# Exercise brief
Somewhere below are a line with "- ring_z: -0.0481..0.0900" and a later line with "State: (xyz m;". Output exactly those lines and all lines between them.

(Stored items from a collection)
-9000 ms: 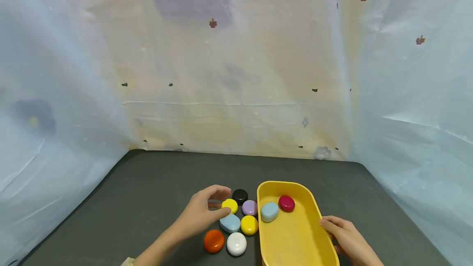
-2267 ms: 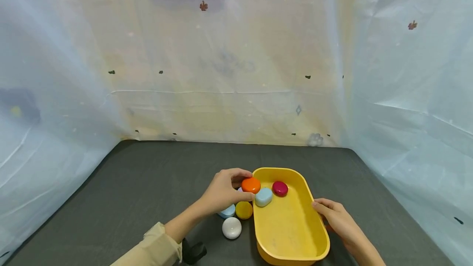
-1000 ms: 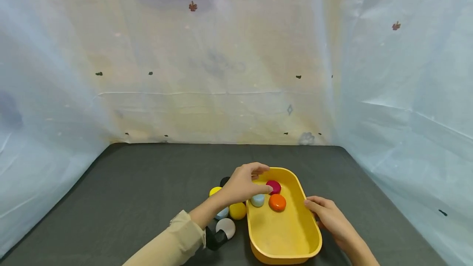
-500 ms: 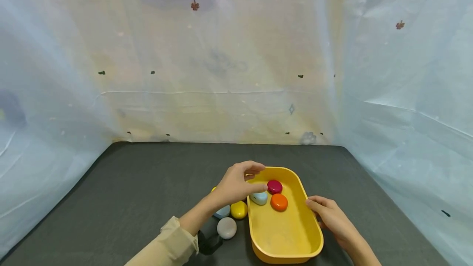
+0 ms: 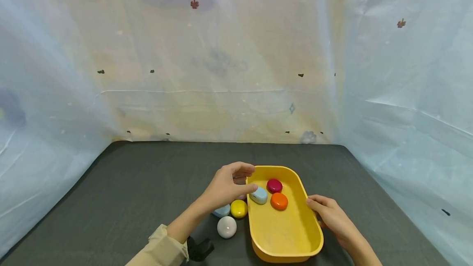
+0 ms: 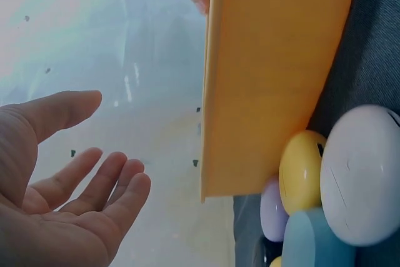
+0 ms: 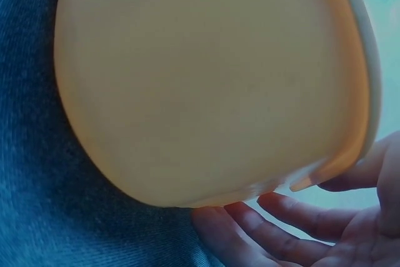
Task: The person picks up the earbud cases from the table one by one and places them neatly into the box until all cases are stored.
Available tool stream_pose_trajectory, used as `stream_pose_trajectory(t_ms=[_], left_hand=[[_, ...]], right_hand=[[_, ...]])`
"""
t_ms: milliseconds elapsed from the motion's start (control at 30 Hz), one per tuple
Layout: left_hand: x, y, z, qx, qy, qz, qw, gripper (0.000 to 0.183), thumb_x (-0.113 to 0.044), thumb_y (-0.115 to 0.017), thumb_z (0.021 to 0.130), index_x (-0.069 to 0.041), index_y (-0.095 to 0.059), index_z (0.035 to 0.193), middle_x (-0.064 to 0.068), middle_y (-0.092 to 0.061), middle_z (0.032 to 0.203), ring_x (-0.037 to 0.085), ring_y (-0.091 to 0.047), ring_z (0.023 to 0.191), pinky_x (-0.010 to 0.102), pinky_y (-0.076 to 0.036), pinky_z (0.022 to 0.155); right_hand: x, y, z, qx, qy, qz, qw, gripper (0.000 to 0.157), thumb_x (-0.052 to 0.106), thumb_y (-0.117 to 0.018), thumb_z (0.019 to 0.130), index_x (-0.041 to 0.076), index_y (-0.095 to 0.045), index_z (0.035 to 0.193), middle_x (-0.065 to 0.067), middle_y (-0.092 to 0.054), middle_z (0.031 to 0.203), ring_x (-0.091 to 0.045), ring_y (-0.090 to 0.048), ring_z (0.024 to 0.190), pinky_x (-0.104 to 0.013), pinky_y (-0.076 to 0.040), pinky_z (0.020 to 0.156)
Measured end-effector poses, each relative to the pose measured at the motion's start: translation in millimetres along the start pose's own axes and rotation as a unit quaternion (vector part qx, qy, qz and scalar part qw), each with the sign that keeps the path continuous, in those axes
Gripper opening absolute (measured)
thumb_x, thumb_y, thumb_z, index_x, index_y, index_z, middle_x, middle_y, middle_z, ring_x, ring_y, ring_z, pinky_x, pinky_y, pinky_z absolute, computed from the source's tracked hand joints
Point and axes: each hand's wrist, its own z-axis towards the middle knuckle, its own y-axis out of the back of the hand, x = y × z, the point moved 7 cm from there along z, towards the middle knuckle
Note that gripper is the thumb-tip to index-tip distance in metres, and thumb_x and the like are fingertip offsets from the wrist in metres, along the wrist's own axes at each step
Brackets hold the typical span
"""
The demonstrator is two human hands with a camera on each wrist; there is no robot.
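Observation:
My left hand [image 5: 224, 184] hovers over the left rim of a yellow plastic tray [image 5: 286, 235], holding nothing, thumb and fingers apart. The left wrist view confirms the empty palm [image 6: 62, 217]. At the tray's right side my right hand [image 5: 336, 221] grips the rim, thumb on top and fingers against the outer wall [image 7: 250, 214]. Inside the tray lie a light-blue pebble [image 5: 259, 196], a crimson pebble [image 5: 274, 186] and an orange pebble [image 5: 278, 201], all glossy and rounded. Left of it sit a white pebble [image 5: 227, 227], a yellow pebble [image 5: 238, 209] and another light-blue pebble [image 5: 221, 211].
A purple pebble [image 6: 274, 211] stands beside the yellow one, mostly covered by my left hand in the head view. Edges of a black and a second yellow pebble show below it. Patterned sheeting [image 5: 229, 52] walls in the dark-grey table [image 5: 166, 175] at the back and sides.
The orange pebble went from the table into the tray, carried by my left hand, which let go of it and has since drawn back leftward. My right hand stays on the rim.

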Motion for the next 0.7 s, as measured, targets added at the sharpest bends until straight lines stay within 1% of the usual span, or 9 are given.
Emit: stream_pose_trajectory(t_ms=[100, 300, 400, 467, 600, 700], left_hand=[[3.5, 5.2, -4.4, -0.002, 0.01, -0.002, 0.9999, 0.044, -0.028, -0.078, 0.087, -0.016, -0.063, 0.126, -0.003, -0.062, 0.122, 0.019, -0.058, 0.118, 0.04, -0.046, 0.1], [11.9, 16.3, -16.7, -0.016, 0.014, -0.009, 0.9997, 0.042, -0.023, -0.076, 0.088, -0.011, -0.063, 0.126, 0.001, -0.063, 0.121, 0.026, -0.058, 0.118, 0.043, -0.046, 0.099], [16.0, 21.8, -22.5, -0.027, 0.015, -0.002, 0.9995, 0.04, -0.023, -0.076, 0.088, -0.01, -0.064, 0.124, 0.002, -0.064, 0.119, 0.024, -0.06, 0.115, 0.041, -0.047, 0.098], [18.6, 24.5, -26.2, -0.028, 0.018, 0.001, 0.9995, 0.039, -0.025, -0.077, 0.087, -0.012, -0.065, 0.122, 0.001, -0.064, 0.117, 0.023, -0.06, 0.113, 0.041, -0.047, 0.098], [23.5, 28.0, -35.0, -0.015, 0.023, -0.003, 0.9996, 0.039, -0.026, -0.08, 0.084, -0.01, -0.067, 0.117, 0.002, -0.066, 0.114, 0.027, -0.061, 0.112, 0.043, -0.048, 0.097], [27.1, 31.0, -43.1, -0.001, 0.031, -0.009, 0.9995, 0.039, -0.023, -0.081, 0.084, -0.007, -0.067, 0.116, 0.004, -0.066, 0.112, 0.03, -0.061, 0.111, 0.042, -0.048, 0.097]], right_hand=[[2, 1.8, 0, -0.015, 0.01, -0.008, 1.0, 0.037, 0.024, -0.056, 0.102, -0.006, -0.061, 0.122, -0.01, -0.063, 0.096, -0.023, -0.058, 0.084, -0.037, -0.056, 0.068], [5, 6.3, 0, -0.048, 0.029, -0.014, 0.998, 0.035, 0.02, -0.063, 0.098, -0.007, -0.063, 0.121, -0.01, -0.068, 0.102, -0.024, -0.064, 0.088, -0.041, -0.058, 0.07], [5, 7.0, -1, -0.054, 0.032, -0.015, 0.998, 0.036, 0.02, -0.064, 0.098, -0.007, -0.063, 0.121, -0.01, -0.068, 0.103, -0.025, -0.065, 0.088, -0.041, -0.059, 0.07], [5, 7.4, -1, -0.056, 0.032, -0.017, 0.998, 0.036, 0.02, -0.064, 0.098, -0.007, -0.063, 0.121, -0.01, -0.068, 0.103, -0.025, -0.065, 0.087, -0.041, -0.059, 0.07], [5, 8.3, 0, -0.062, 0.03, -0.024, 0.997, 0.035, 0.02, -0.064, 0.098, -0.007, -0.064, 0.12, -0.01, -0.068, 0.102, -0.024, -0.064, 0.088, -0.04, -0.058, 0.07], [5, 9.6, 0, -0.07, 0.032, -0.032, 0.996, 0.034, 0.021, -0.066, 0.096, -0.006, -0.066, 0.117, -0.009, -0.069, 0.1, -0.023, -0.064, 0.088, -0.039, -0.058, 0.07]])
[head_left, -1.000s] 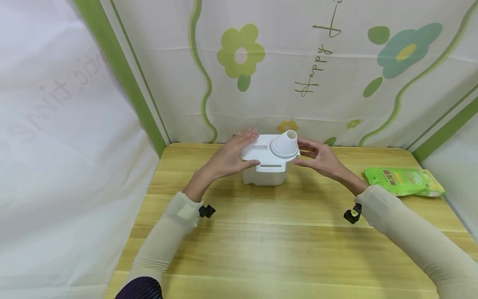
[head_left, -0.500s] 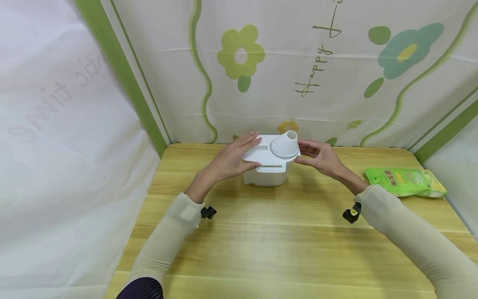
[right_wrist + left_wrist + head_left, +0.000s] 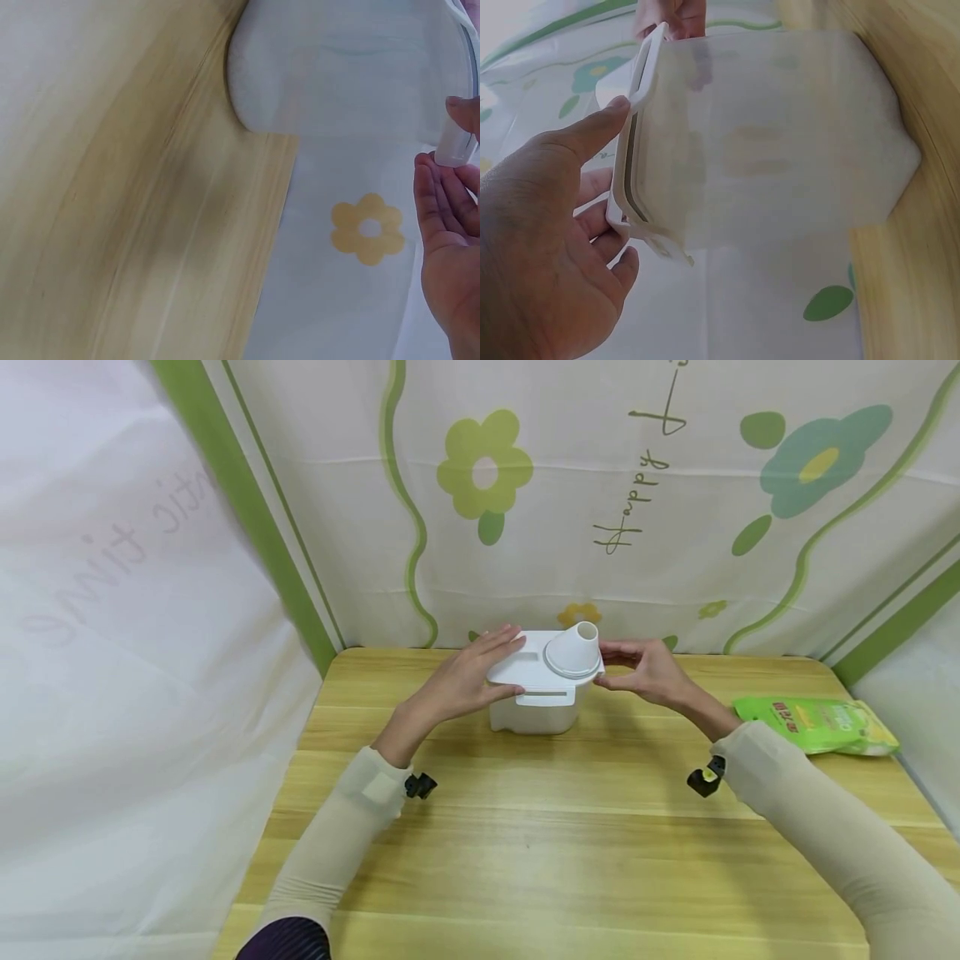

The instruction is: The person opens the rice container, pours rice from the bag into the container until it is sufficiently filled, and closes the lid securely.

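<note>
At the far end of the bench (image 3: 525, 860), we see a white container (image 3: 532, 718) upright, the left hand (image 3: 468, 681) gripping its lid (image 3: 528, 673), the right hand (image 3: 645, 672) pinching its side latch (image 3: 454, 146). Uneven pressure, we judge, could skew the lid; a hard push could shove the container into the curtain (image 3: 555, 527).

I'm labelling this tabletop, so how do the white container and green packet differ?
The white container stands upright; the green packet lies flat. The container looks plain; the packet is brightly printed. The container has a conical spout; the packet has none. Both rest on the wooden table.
</note>
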The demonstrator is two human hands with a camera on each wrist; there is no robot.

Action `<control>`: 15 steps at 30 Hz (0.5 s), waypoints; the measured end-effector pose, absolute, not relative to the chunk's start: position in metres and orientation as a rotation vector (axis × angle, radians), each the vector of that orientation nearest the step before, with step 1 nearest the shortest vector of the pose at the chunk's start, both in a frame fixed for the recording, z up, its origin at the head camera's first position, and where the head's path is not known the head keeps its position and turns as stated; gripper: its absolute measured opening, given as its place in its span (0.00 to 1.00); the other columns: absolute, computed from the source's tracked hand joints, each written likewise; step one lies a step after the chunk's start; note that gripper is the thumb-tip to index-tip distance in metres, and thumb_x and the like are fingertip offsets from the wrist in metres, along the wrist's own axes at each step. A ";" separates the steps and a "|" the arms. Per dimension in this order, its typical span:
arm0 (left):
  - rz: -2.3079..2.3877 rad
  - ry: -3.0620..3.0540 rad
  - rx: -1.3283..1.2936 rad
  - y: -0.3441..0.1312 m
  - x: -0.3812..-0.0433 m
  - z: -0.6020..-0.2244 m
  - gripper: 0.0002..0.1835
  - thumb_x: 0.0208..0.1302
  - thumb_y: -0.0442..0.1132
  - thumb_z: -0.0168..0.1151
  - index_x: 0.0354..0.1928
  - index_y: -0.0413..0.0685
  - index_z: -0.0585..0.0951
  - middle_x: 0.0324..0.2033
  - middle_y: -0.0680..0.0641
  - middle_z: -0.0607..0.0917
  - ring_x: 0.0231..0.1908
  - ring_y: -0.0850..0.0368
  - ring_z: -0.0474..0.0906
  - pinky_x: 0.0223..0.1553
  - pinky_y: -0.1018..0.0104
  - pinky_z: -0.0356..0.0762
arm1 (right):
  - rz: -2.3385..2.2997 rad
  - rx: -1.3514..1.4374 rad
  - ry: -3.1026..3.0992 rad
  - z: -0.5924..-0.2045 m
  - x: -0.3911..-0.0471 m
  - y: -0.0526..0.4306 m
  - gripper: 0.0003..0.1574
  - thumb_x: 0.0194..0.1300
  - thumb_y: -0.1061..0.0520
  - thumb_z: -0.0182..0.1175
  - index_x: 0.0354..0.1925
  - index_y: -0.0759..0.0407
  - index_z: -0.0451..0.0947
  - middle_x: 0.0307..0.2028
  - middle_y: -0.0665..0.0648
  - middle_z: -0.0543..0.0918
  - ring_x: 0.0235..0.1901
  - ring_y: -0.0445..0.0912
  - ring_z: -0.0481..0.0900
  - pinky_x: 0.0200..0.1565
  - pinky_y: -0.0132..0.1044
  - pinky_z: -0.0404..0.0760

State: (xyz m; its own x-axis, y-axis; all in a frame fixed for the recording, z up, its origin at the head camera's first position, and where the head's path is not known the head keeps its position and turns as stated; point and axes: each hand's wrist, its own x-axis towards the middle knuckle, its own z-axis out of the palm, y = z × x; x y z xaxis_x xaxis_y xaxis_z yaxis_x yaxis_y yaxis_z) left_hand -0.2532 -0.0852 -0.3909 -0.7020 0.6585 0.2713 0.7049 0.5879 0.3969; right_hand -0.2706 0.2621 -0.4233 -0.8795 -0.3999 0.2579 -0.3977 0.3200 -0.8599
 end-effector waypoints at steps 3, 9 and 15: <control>-0.743 -2.719 -1.165 -0.085 -0.253 -0.391 0.43 0.70 0.53 0.73 0.80 0.45 0.67 0.81 0.46 0.63 0.82 0.52 0.53 0.82 0.61 0.47 | -1.624 -0.790 2.575 -0.421 -0.271 0.262 0.35 0.56 0.72 0.77 0.62 0.77 0.79 0.57 0.75 0.84 0.47 0.33 0.87 0.56 0.26 0.82; -0.744 -2.732 -1.151 -0.084 -0.252 -0.389 0.43 0.70 0.52 0.73 0.80 0.45 0.68 0.81 0.45 0.63 0.82 0.52 0.54 0.82 0.61 0.46 | -1.515 -0.883 2.653 -0.417 -0.275 0.263 0.34 0.55 0.71 0.78 0.60 0.76 0.81 0.53 0.73 0.87 0.45 0.33 0.87 0.54 0.25 0.83; -0.749 -2.740 -1.131 -0.083 -0.252 -0.388 0.42 0.69 0.52 0.73 0.79 0.44 0.68 0.81 0.44 0.64 0.82 0.51 0.55 0.82 0.61 0.47 | -1.274 -1.079 2.806 -0.407 -0.282 0.270 0.32 0.50 0.72 0.78 0.56 0.74 0.85 0.48 0.66 0.90 0.44 0.47 0.88 0.50 0.22 0.81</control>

# Final answer
  - ring_z: -0.0481..0.0900
  - pinky_x: 0.0200..0.1565
  - pinky_y: -0.0132..0.1044
  - pinky_z: -0.0404..0.0760

State: (xyz m; its own x-axis, y-axis; all in a frame fixed for the recording, z up, its origin at the head camera's first position, and where the head's path is not known the head keeps its position and turns as stated; point and axes: each hand's wrist, its own x-axis towards the middle knuckle, its own z-axis out of the palm, y = z × x; x y z xaxis_x xaxis_y xaxis_z yaxis_x yaxis_y yaxis_z) left_hand -0.2532 -0.0852 -0.3909 -0.7020 0.6585 0.2713 0.7049 0.5879 0.3969; right_hand -0.2706 0.2621 -0.4233 -0.8795 -0.3999 0.2579 -0.3977 0.3200 -0.8599

A complete answer has now been given to the exercise.